During the late 1960s and from the early 1970s, France established itself as a major arms supplier in the world, and this has led to accusations about its involvement in many conflicts such as those in Africa and the Iran-Iraq War. France has continued exporting weapons and military supplies, with companies such as Aérospatiale (makers of the Exocet missile) and Dassault well known internationally. In terms of fashion, French designers such as Christian Dior (1905–57) and Yves St. Laurent (1936–2008) have led to the great interest in French style. French manufacturers of glass and plastics, and also French publishers such as Hachette, have also expanded their operations. Tourism has long drawn many people to France—some 76 million visited France in 2005, spending US$42 billion (the overall population of the country being 60.8 million)—and Air France, and through it and other companies, ownership of hotels and resorts around the world have kept most countries in the world in contact with France.
In 2005, France exported US$434.4 billion, with the major part being machinery and transportation equipment, aircraft, plastics, chemicals, pharmaceutical products, iron and steel, and beverages, especially wine. Imports included machinery and equipment, automobiles, crude oil, aircraft, plastics, and chemicals. Germany made up 15 percent of the export market, and 17 percent of the import market, with Spain and Britain being substantial recipients of French exports, and Italy and Spain being, after Germany, the main sources of imports into France.

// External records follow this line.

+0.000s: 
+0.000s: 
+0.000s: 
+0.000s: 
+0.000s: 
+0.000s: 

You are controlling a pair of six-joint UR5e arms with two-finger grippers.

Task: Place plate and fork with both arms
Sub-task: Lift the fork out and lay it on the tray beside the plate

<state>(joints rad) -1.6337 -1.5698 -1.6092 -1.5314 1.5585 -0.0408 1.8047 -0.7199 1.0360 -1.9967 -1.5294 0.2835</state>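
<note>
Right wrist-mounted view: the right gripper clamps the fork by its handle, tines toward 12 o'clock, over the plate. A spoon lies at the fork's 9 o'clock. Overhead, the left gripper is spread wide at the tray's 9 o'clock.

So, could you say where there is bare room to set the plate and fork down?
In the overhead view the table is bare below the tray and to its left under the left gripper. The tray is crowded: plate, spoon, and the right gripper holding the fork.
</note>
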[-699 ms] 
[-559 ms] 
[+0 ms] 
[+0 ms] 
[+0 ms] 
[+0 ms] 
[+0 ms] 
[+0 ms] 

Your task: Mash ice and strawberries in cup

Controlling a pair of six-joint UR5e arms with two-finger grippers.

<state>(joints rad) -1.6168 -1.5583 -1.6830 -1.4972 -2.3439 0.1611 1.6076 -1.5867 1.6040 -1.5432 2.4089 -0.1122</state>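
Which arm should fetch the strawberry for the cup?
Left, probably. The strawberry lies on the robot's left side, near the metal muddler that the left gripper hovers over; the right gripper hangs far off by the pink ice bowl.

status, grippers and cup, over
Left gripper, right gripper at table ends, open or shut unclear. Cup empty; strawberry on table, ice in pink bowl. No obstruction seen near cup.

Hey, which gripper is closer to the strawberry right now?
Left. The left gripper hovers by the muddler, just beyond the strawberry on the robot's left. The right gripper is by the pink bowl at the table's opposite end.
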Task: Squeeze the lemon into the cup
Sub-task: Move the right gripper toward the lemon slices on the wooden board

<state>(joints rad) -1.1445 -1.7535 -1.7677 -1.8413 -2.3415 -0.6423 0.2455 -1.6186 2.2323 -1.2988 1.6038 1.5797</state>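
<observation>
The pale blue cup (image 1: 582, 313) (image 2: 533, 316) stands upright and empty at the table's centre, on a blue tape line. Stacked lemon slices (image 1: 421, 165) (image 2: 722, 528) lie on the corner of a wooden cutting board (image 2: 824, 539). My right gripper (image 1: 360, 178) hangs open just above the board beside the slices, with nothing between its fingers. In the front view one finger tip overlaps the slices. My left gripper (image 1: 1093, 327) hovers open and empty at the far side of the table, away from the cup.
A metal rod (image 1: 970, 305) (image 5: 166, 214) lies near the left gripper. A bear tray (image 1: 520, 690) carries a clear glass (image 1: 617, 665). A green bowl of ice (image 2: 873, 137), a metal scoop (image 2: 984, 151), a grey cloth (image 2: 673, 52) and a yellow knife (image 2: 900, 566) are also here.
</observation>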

- William James Adams and Christian Stoaffaes, eds., French Industrial Policy (Brookings Institution, 1986);
- Timothy Baycroft, France: Inventing the Nation (Hodder Education, 2008);
- Contemporary France (Palgrave Macmillan, 2009);
- Marion Fourcade, Economists and Societies: Discipline and Profession in the United States, Great Britain, and France, 1890s to 1990s (Princeton University Press, 2009);
- Claire Goldstein, Vaux and Versailles: The Appropriations, Erasures, and Accidents That Made Modern France (University of Pennsylvania Press, 2008);
- Sanche de Gramont, The French: Portrait of a People (Putnam, 1969);
- John H. McArthur and Bruce R. Scott, Promotion and Control of Industry in Postwar France (Harvard University Press, 1963);
- William Safran, The French Polity (Pearson Longman, 2009);
- Julain Savary, French Multinationals (St. Martin’s Press, 1984);
- Monique Wagner, From Gaul to De Gaulle: An Outline of French Civilization (Peter Lang, 1989).